荊北霆看向價值不菲的腕表,指針已經轉動到數字3的位置。藥效解除,恢復神志的他和剛剛判若兩人。他坐在床邊,理智分析當前局勢。
“如果我是張軍,會選擇出國。”
“為什么?”蘇墨眉頭微蹙,“你和我在他眼中可都已經是死人了。死人是拿不出他的犯罪證據的。”
荊北霆手指輕點胸口:“因為我,我是荊北霆,我死了,荊家不會善罷甘休,哪怕殺手是國際雇傭兵也會查到他的頭上,荊家會瘋狂且無底線的報復他,他不可能坐以待斃。”
“他花錢買兇,無非是為了拖延我們揭發他的時間,好給他轉移財產的機會。”
可是現在,他們雖然沒死,都被關在這不見天日的鬼地方,張軍一定會毀掉DH。
蘇墨開始頭腦風暴,能夠出去的只有這扇鐵門,得讓人從外面打開。她目光落在荊北霆身上,晶瑩剔透的眼眸中不由自主流露出幾分期待和戲謔。
荊北霆似乎知道她想干什么了,坐在床邊的身體下意識往后退。
兩分鐘后。
囚室的鐵門被蘇墨噼里啪啦的敲響:“來人!快點來個人!荊北霆要不行了,他快死了!”
門外值守的人不敢輕易開門,立刻向為首男人稟報。
男人正美滋滋的吃蛋糕,準備慶祝即將到手的一千萬,留下這一男一女還可以供他褻玩,他最喜歡看俊男美女在一起的場景了。
“老大,那個男的好像不行了,女的在叫人。
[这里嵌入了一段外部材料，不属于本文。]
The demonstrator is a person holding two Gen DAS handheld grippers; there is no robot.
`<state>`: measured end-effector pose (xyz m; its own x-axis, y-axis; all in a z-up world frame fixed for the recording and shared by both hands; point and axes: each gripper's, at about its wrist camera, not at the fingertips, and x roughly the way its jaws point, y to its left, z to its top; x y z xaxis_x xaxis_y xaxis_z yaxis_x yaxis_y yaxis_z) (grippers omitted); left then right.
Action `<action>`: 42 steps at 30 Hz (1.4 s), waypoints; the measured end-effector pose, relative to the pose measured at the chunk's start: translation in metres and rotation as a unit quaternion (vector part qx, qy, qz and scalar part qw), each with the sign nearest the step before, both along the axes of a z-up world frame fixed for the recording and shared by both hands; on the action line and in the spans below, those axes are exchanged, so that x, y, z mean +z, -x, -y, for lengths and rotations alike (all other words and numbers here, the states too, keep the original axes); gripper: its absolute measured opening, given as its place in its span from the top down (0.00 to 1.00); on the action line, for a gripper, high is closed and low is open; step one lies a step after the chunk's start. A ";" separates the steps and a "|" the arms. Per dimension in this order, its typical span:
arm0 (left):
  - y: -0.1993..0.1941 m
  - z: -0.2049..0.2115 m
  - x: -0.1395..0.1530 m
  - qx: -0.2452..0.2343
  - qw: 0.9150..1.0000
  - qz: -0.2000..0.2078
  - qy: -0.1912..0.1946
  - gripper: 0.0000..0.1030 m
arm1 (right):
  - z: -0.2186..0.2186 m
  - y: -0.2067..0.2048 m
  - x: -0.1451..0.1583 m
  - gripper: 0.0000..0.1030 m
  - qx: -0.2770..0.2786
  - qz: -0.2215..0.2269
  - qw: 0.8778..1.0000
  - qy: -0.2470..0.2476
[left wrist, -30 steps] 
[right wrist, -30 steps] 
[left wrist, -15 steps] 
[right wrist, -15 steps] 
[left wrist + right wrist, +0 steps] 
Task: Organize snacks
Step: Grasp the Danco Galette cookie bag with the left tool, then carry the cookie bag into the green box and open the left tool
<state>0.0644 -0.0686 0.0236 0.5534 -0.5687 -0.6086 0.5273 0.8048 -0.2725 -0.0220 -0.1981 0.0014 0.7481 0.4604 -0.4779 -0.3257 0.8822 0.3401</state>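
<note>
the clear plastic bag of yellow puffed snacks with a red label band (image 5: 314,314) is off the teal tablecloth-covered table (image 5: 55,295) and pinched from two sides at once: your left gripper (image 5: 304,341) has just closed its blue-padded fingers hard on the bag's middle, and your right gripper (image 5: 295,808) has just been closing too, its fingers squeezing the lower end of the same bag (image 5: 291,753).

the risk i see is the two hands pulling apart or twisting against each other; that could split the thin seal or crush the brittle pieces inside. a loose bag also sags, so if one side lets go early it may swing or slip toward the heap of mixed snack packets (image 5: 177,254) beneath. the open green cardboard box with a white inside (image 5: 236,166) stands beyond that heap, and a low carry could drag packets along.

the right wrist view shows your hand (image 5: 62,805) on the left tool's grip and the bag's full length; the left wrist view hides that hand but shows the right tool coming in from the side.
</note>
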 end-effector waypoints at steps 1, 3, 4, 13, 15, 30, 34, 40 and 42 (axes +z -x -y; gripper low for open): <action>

”
男人一下子從座位上站起來,表情難看:“什么叫做不行了?把話說清楚!”
“我們,我們也不敢隨便開門,您看看,這門到底是開還是不開?該不會是那個女人在耍花招吧!”
“開!”男人一邊說,一邊拿起鑰匙往外走,“我們這么多人,難不成還怕他們兩個中藥的?”他親手調制的藥物,別說是人,就算是一頭公牛,也一樣扛不住。
囚室的門被打開,一道光射在荊北霆身上,男人倒在床上,一動不動,仿佛沒了氣似的。
變態男匆匆跑過去:“怎么回事?”他好不容易抓來的玩具,就這么沒了,他舍不得啊!
蘇墨故作恐懼:“你給我們到底吃的什么藥?他一直沒醒,剛才還吐了好多白沫。好像是快死了。”
“不可能!”男人瞪圓眼睛,“不是毒藥,是春藥!春藥怎么可能死人?里面沒有可以致敏的藥物。”
蘇墨語氣更加緊張:“春藥?糟糕,那對于他來說和毒藥無異!”
“為什么?”
蘇墨害怕又震驚,解釋道:“你不知道,他那個地方有病,一直都不行,就算我在,他也沒辦法做,你的藥效又猛,他真的會憋死的。”
“你有沒有解藥?過來給他喂一點。”
變態男低聲咒罵一句,再看向荊北霆的眸光之中多了濃濃的厭惡和嫌棄:“曹,真是倒霉,看著五大三粗那么能打,實際上是個沒根的廢物。”
“把藥拿過來,先讓他活著。”他廢了那么多力氣帶回來的人,要是就這么死了,豈不是很可惜?
得到男人的命令,小弟立刻送來急救藥,他扶起荊北霆的胳膊,準備扎針。
冰涼的針尖剛剛觸碰到他的皮膚,下一秒,暈厥中的荊北霆突然暴起,反手狠扣住對方的脖子,從他手中奪下來針,針尖抵住他的脖頸。
變態男在雇傭兵中主要研制藥物,手無縛雞之力,突然被挾持,根本沒有反抗之力。